### ABOUT THIS TASK
Would you reproduce exactly the lines below from the one holding "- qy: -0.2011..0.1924" through the one holding "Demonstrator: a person", inclusive, and no others?
◇ ◇ ◇ ◇
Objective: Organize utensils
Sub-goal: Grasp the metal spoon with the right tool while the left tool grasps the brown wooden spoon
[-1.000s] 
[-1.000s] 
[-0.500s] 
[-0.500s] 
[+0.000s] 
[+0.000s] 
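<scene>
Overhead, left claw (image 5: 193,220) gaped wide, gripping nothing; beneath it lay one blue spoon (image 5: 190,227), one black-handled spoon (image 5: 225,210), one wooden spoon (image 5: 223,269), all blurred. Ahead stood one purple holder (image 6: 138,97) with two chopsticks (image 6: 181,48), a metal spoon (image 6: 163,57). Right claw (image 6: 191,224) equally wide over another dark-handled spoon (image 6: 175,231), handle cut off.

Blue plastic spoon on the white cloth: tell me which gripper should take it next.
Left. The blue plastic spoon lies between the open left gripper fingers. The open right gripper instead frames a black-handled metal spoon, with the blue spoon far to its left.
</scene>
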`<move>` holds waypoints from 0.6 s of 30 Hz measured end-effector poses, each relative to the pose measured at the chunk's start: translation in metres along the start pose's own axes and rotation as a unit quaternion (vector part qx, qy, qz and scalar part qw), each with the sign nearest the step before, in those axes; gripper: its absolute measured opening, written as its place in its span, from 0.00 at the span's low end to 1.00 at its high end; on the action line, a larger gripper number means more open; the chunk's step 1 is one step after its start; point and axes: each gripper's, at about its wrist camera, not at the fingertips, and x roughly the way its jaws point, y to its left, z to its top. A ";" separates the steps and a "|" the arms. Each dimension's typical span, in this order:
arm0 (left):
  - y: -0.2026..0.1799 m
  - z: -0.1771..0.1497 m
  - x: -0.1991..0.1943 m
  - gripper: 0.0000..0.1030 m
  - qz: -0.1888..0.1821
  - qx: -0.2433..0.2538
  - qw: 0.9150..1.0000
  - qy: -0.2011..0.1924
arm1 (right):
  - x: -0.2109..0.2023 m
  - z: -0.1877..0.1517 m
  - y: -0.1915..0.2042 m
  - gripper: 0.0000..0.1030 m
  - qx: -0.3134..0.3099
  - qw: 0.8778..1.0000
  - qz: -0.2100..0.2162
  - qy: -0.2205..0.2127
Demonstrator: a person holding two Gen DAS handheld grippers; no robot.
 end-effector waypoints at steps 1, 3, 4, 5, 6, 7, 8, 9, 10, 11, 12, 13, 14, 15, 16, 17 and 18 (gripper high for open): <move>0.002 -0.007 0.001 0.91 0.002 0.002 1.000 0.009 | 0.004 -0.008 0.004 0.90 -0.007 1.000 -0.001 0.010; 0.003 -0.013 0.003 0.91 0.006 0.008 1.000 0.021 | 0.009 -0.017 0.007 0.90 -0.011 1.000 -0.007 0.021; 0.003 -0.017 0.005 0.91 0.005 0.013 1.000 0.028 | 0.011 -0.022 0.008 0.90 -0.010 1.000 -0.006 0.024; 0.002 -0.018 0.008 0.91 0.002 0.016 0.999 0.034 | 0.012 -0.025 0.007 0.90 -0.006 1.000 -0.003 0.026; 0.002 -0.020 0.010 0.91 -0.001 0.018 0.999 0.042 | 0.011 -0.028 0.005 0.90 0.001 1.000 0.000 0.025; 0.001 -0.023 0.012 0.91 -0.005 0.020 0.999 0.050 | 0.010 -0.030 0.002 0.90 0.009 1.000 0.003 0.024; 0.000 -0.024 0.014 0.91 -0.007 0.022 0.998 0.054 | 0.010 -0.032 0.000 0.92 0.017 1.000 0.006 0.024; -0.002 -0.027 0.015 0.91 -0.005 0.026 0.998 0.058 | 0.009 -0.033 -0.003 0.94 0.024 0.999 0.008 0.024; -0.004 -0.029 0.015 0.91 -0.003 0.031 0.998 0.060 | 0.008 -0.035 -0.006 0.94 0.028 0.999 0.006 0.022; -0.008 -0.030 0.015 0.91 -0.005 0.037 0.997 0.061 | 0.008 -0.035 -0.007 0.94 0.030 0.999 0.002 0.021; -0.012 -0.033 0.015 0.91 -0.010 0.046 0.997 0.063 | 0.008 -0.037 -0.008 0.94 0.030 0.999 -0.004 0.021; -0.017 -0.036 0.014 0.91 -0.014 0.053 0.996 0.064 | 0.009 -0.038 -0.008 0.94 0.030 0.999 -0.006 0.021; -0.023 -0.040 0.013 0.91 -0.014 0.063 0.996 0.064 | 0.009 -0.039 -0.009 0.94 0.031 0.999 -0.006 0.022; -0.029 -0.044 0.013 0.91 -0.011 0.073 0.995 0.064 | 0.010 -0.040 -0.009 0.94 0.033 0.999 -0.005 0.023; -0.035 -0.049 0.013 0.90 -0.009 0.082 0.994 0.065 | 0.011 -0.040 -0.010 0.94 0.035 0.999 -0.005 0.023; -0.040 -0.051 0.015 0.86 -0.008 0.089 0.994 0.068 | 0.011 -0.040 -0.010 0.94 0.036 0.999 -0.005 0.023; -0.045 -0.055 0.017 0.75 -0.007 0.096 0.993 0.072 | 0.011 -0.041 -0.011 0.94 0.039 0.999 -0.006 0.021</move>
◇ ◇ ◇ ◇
### REPLY TO THE EXERCISE
  - qy: -0.2011..0.1924
arm1 (right):
  - x: -0.2109..0.2023 m
  - z: -0.1877..0.1517 m
  - y: -0.1915..0.2042 m
  - gripper: 0.0000..0.1030 m
  - qx: -0.3134..0.3099
  - qw: 0.8778..1.0000
  - qz: -0.2100..0.2162
  - qy: -0.2205..0.2127
Demonstrator: a person holding two Gen DAS handheld grippers; no robot.

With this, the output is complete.